- **Exercise**
Please retype the listing below exactly as it stands, skipping any pictures.

+ + + + + + +

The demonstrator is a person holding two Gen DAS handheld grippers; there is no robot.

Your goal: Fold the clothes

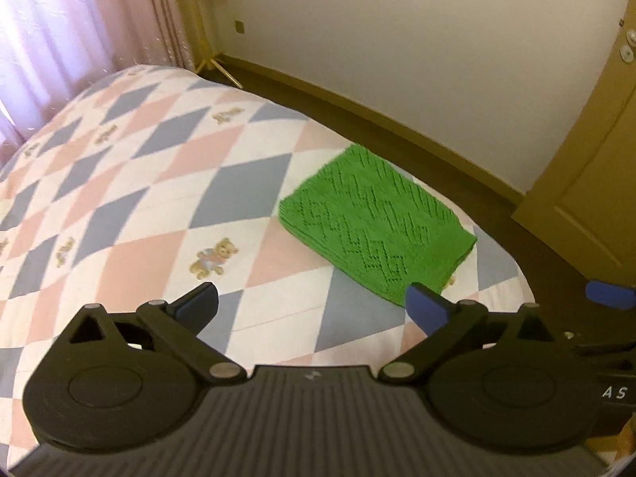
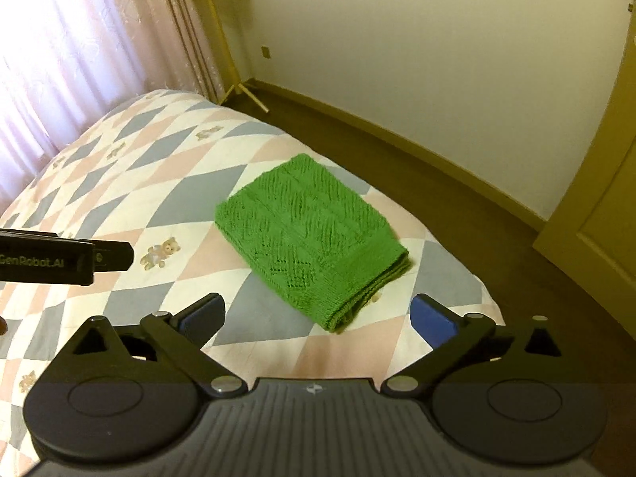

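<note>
Bed centre: bare quilt [image 2: 119, 167], open for passage.
Right edge: folded green knit [image 2: 314, 238] in the way.

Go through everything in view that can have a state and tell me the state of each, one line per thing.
green knit garment: folded into a layered rectangle, lying flat on the quilt.
left gripper: jaws wide open, empty.
right gripper: jaws wide open, empty.
patchwork quilt: spread flat over the bed.
curtain: drawn closed.

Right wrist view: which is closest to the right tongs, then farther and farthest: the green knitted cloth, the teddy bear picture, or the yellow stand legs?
From the right tongs:
1. Green knitted cloth, folded, just ahead.
2. Teddy bear picture, farther left on the quilt.
3. Yellow stand legs, on the floor beyond the bed.
</note>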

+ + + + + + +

- **Task result**
The demonstrator is a person holding two Gen DAS handheld grippers; there is no robot.

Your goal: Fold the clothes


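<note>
Bed centre: bare quilt [image 2: 119, 167], open for passage.
Right edge: folded green knit [image 2: 314, 238] in the way.

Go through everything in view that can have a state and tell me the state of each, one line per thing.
green knit garment: folded into a layered rectangle, lying flat on the quilt.
left gripper: jaws wide open, empty.
right gripper: jaws wide open, empty.
patchwork quilt: spread flat over the bed.
curtain: drawn closed.

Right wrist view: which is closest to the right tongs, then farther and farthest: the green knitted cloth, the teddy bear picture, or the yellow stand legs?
From the right tongs:
1. Green knitted cloth, folded, just ahead.
2. Teddy bear picture, farther left on the quilt.
3. Yellow stand legs, on the floor beyond the bed.
</note>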

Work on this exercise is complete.